REVIEW: “A Lesson on Learning Your Place in the Universe” by Thomas Price

Review of Thomas Price, “A Lesson On Learning Your Place in the Universe,” Flash Fiction Online 149 (February 2026): 23-26 — Purchase here. Reviewed by Sara L. Uckelman.

There were so many layers to this story, so many routes it could’ve got that it didn’t, all resulting in a lesson that felt more like a reward than a punishment. What a well put together, enjoyable read!

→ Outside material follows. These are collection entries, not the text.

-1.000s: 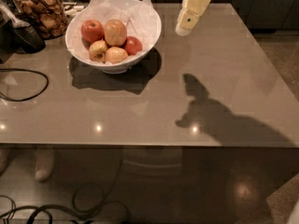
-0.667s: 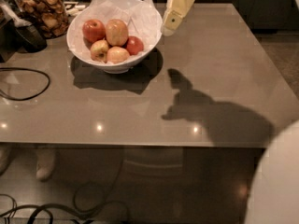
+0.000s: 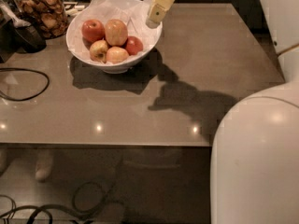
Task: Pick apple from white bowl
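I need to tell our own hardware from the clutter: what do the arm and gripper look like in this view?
The gripper, above the right rim of the white bowl, is a pale cream-yellow, blocky piece that narrows toward its tip, with one small dark mark on its face. The arm fills the lower right as a smooth, rounded, glossy white shell with no visible lettering.
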`<state>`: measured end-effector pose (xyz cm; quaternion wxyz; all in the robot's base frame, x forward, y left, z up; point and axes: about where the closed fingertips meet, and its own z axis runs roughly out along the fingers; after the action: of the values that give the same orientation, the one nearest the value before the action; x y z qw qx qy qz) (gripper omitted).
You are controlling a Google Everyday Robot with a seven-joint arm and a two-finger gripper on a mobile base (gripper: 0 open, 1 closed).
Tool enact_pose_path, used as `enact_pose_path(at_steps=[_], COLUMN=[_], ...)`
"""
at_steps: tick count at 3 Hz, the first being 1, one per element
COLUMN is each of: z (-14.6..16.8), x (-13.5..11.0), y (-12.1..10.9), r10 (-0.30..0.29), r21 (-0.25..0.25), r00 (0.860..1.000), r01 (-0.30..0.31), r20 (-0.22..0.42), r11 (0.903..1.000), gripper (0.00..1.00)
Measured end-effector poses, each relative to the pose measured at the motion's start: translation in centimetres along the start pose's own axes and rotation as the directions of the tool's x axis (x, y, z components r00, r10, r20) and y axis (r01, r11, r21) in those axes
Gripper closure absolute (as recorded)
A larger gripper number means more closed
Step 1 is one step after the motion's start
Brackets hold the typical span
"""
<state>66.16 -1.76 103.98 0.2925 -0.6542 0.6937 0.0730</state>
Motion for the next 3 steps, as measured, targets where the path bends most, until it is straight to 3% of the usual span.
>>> enact_pose_path(at_steps=[1,3], z=[1.1,6.3], x=[0.1,-1.8], y=[-0.6,-2.4], r10=[0.019,0.032], r21=[0.003,-0.046], r00=[0.999,0.996], r01=[-0.019,-0.028], r20=[0.041,0.088], r11=[0.9998,0.9985], gripper=[0.00,0.00])
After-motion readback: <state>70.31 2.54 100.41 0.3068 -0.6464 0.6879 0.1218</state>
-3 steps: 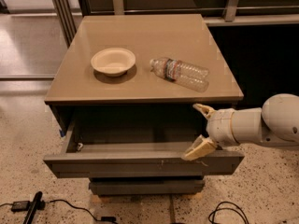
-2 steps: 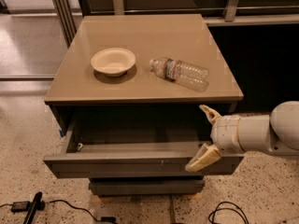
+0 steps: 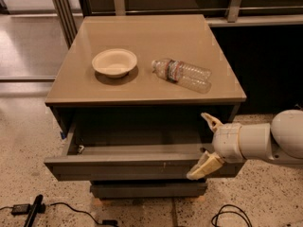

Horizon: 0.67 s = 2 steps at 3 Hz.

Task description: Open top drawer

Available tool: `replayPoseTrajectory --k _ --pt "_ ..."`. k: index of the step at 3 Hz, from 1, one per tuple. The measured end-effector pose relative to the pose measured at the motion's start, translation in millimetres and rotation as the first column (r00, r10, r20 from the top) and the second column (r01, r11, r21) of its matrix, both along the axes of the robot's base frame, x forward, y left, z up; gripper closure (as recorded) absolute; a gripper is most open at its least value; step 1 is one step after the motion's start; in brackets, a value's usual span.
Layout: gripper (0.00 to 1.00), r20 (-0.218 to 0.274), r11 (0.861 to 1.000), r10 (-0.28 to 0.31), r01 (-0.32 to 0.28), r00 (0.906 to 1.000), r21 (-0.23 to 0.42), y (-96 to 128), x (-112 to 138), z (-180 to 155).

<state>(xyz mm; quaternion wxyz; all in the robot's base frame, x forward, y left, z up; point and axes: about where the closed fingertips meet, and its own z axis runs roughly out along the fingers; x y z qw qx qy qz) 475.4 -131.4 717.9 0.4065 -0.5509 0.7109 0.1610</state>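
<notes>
While top drawer [image 3: 132,168] stands well out, claw [image 3: 207,144] spread at its right end; any further pull straight, no twisting.

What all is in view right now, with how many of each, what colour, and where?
tan-topped cabinet: one, tan glossy top, centre of view.
cream round bowl: one, cream, left side of the cabinet top.
clear plastic bottle: one, clear, lying on its side right of the bowl.
top drawer: one, dark grey, pulled out beneath the top.
lower drawer front: one, grey, below the top drawer.
black cables: at least two, black, floor bottom left and bottom right.
gripper: one, cream fingers, open, at the top drawer's right front corner.
</notes>
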Motion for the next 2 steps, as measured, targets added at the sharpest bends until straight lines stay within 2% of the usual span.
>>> replayPoseTrajectory --k 2 --pt "0.0 -0.101 1.0 -0.013 0.012 0.9948 -0.007 0 -8 -63"
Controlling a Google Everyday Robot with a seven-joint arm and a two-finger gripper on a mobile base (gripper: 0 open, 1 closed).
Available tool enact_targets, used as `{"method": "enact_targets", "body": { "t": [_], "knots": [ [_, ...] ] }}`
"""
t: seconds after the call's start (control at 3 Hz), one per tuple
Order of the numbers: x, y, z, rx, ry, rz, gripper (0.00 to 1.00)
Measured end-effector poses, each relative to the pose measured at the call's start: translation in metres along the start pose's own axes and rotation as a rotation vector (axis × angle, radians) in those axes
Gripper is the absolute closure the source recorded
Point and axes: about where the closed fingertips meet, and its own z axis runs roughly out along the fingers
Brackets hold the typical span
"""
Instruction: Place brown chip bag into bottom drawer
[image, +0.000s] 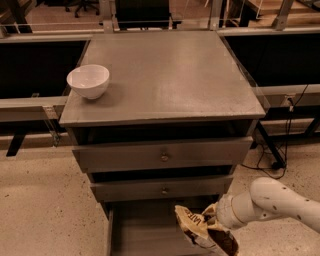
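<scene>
The brown chip bag (202, 230), wrinkly dark brown and pale yellow with white lettering, hangs over the right part of the open bottom drawer (145, 232). My gripper (214, 218) comes in from the right on a white arm and is shut on the bag's upper right edge. The bag hides the fingertips. The bottom drawer is pulled out toward the camera and its grey floor shows to the left of the bag.
A white bowl (88, 80) stands at the back left of the grey cabinet top (165, 75). Two upper drawers with small round knobs (164, 157) sit slightly open above the bottom one. Cables lie on the speckled floor at the right (272, 160).
</scene>
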Motion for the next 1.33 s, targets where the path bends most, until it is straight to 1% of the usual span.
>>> {"method": "enact_targets", "body": {
  "t": [0.33,0.67,1.0,1.33],
  "knots": [
    [0.000,0.000,0.000,0.000,0.000,0.000,1.00],
    [0.017,-0.015,0.022,0.040,0.018,-0.002,1.00],
    [0.028,-0.045,0.083,0.130,-0.059,-0.065,0.98],
    [0.032,-0.053,0.118,0.171,-0.101,-0.105,0.75]
  ]
}}
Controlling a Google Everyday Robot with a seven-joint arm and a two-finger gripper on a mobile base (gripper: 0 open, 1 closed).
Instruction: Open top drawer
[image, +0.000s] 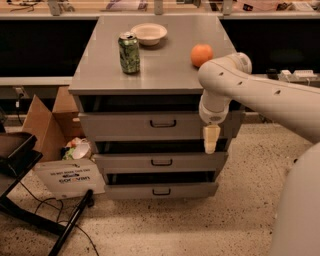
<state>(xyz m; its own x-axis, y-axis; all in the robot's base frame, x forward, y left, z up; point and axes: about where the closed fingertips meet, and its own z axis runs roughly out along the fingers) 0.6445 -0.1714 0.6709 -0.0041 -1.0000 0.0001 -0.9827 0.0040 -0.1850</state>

REVIEW: “Everyone Hates It When the Alien Shows Up At the Club” by Elijah J. Mears

Review of Elijah J. Mears, “Everyone Hates It When the Alien Shows Up At the Club,” Flash Fiction Online 149 (February 2026): 19-22 — Purchase here. Reviewed by Sara L. Uckelman.

I loved the narrative POV of this story. It was self-described “the collective hivemind of the club’s patrons” (p. 19), full of spiraling conversations and overlapping trains of thought, but it also reads exactly the way it sounds in my own head, just me. I know many people would find the endless tangents annoying and frustrating, but to me, this story just felt comforting. Highly recommended reading for other neurodivergents out there.

Three words to describe the story? Hilarious, bitchy, romantic. And three more: So much fun.

REVIEW: “This Blue World” by Samantha Murray

Review of Samantha Murray, “This Blue World,” Flash Fiction Online 149 (February 2026): 11-13 — Purchase here. Reviewed by Sara L. Uckelman.

This story immediately presented me with two hurdles to get over: One, it’s 2nd person POV; two, it’s about ghosts. Neither of these narrative choices are my particular favorites, and I wasn’t sure that I’d get over both (or even either) of them. But Murray managed to pull it off, even if she waited until the penultimate two sentences!

(First printed in Fantasy Magazine September 2022)

REVIEW: “In This Exchange of Names, I Say Please,” by Wen Wen Yang

Review of Wen Wen Yang, “In This Exchange of Names, I Say Please,” Flash Fiction Online 148 (January 2026): 32-34 — Purchase here. Reviewed by Sara L. Uckelman.

This was a beautiful and powerful story of immigration, integration, and intercultural heritage. It feels both autobiographical, but also curiously universal, at least for anyone who has ever had to bridge a divide between countries, languages, cultures, heritages, anyone who has ever been the foreigner, the displaced, the out of place.

REVIEW: “The Memory Swap” by Cressida Roe

Review of Cressida Roe, “The Memory Swap,” Flash Fiction Online 148 (January 2026): 28-31 — Purchase here. Reviewed by Sara L. Uckelman.

Have a memory you no longer want? Want a memory you no longer have? Roe’s memory swap story has the solution: Post an ad to a Craig’s-list-like forum, and see who takes you up. Of course, the fun part of the story is: Who would want the memories that someone else doesn’t want? And who can bear to give away the kind of memory that someone else might want? The result is an excellent mix of humor, sorrow, and more than a little a bit of horror.

REVIEW: “Swampland” by Erin Brandt Filliter

Review of Erin Brandt Filliter, “Swampland,” Flash Fiction Online 148 (January 2026): 19-20 — Purchase here. Reviewed by Sara L. Uckelman.

This story was classed as “literary,” but in fact it is quite speculative — the first page left me a bit worried that it would just be an ordinary, descriptive, literary story, but the second page takes that step away from reality and mere descriptive and dives into consequences: Why any of it matters. Definitely enjoyed the second half much more than the first!

REVIEW: “The Kill Registry” by Brian Howlett

Review of Brian Howlett, “The Kill Registry,” After Dinner Conversation 3, no. 12 (December 2022): 67-80 — Subscribe here. Reviewed by Sara L. Uckelman.

Content note: Murder, domestic abuse.

This is the sort of spec fic I love: Take an outrageous premise, and see where it leads. In this case, the outrageous premise is “everyone gets one bullet — one free kill that they can use at any point in their life, no questions asked, no consequences.” (The most unrealistic part of it was the story behind how the premise got implemented in the first place — a Louisiana politician took the idea from a Geneva PhD student, and America loved it. When will America ever voluntarily limit the number of people one can shoot with impunity?)

Howlett combined this premise with some decent writing quality, making this one of the most fun stories I read in this issue. The only thing that let me down was how dumb the narrator’s use of his bullet was, in the end. It was just plain old misogyny.